Yes, there are sheep alerts (and other very local hazards)
Consolidating alert types is a challenge; every issuing agency brings its own classification system, and some regions issue alerts that only make sense in their local context. When conditions are favorable for the development of bush or wildfires, South Africa issues alerts for "Veld Fire Conditions." Many other countries issue alerts for similar weather phenomena, but under different titles. To aid someone monitoring alerts across many territories, we categorize these alerts as a "Fire Weather" alert type, assigning an AW.FW code. Included in all alerts is basic styling information, such that it will appear the same on a map alongside similar fire weather alerts, whether they originating from within Europe, Brazil, the US, or South Africa.
While we've come across a lot of interesting alert types, and one of our favorites comes out of Australia. When conditions turn cold and rainy, especially when combined with wind, this can be dangerous for livestock, sheep in particular. "Sheep Grazier Warnings" will be issued so sheep grazers can make adjustments to protect their livestock.

An example alert for a "Sheep Grazier Warning" issued by the Australia Bureau of Meteorology as retrieved from the Xweather API.
Sadly, my suggestion to expand our alert type codes to include emoji (AW.🐑.MD) was met with an assessment of "fun, but not a good idea."
Exceptions to every rule and why Japan doesn't use CAP
While most agencies have consolidated around CAP, Japan is an exception. Because Japan is home to some of the most tectonically active plate boundaries in the world, the Japan Meteorological Agency (JMA) requires a system optimized for Earthquake Early Warnings (EEW), where latency is measured in milliseconds.
Just before CAP was being standardized, Japan overhauled their alerting system into multiple different subsystems, none of which use the CAP specification. This can be a real challenge for monitoring resources across multiple countries, as having to maintain separate importing systems for a single country is often a significant amount of technical overhead.
Xweather handles this at the ingestion level. Our custom Japan importer interfaces with these subsystems and maps the data to our global schema. We perform the normalization and translation, allowing you to query Japanese alerts through the same REST API and JSON format used for CAP-compliant territories.

Japanese Avalanche, Fog, and Temperature Alerts
Early warnings for all
Despite major advances in forecasting and alerting, access to timely warnings remains incomplete. In 2022, the United Nations launched the Early Warnings for All initiative, calling for universal access to early warning systems by 2027. The initiative highlights the reality that while alert standards and technologies exist, large parts of the world still lack the infrastructure, data integration, and delivery mechanisms needed to give people advanced warning of environmental hazards.
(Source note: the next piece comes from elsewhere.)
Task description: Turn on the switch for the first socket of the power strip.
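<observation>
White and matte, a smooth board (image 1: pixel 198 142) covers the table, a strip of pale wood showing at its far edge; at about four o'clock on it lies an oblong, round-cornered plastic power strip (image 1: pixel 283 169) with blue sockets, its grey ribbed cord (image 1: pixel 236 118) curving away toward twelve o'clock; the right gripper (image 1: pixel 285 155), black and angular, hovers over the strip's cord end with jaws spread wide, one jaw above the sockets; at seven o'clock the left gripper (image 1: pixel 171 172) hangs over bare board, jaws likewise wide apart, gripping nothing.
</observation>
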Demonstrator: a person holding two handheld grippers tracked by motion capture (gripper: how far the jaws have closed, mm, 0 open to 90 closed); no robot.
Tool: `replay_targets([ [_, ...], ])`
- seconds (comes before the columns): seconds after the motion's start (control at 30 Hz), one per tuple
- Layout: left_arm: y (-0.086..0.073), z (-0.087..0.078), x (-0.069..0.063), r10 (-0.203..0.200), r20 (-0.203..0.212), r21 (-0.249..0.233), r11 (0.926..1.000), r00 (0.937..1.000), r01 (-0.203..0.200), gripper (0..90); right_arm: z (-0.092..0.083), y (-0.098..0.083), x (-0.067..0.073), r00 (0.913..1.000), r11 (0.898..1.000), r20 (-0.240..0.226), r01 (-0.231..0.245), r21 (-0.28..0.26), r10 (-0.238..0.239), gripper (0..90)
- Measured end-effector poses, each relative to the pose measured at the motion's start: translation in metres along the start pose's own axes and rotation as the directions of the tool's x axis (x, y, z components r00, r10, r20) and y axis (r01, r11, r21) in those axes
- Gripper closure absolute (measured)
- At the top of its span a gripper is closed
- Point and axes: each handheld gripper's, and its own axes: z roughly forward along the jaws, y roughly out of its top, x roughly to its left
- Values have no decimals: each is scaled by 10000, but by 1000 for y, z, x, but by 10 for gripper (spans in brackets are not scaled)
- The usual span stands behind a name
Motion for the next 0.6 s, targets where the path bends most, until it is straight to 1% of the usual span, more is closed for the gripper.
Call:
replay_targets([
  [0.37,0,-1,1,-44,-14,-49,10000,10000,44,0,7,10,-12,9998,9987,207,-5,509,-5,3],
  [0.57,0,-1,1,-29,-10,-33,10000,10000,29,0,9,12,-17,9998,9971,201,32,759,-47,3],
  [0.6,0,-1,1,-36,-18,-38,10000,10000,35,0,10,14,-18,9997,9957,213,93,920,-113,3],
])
A breakthrough in global alerting
Xweather’s alerts API endpoints represent a fundamental step beyond consuming individual CAP feeds. They consolidate thousands of independently issued alerts across languages, formats, and infrastructures into a single, reliable global dataset.
Alerts have evolved from something that could barely be spoken into structured data that systems can integrate, analyze, and act on globally.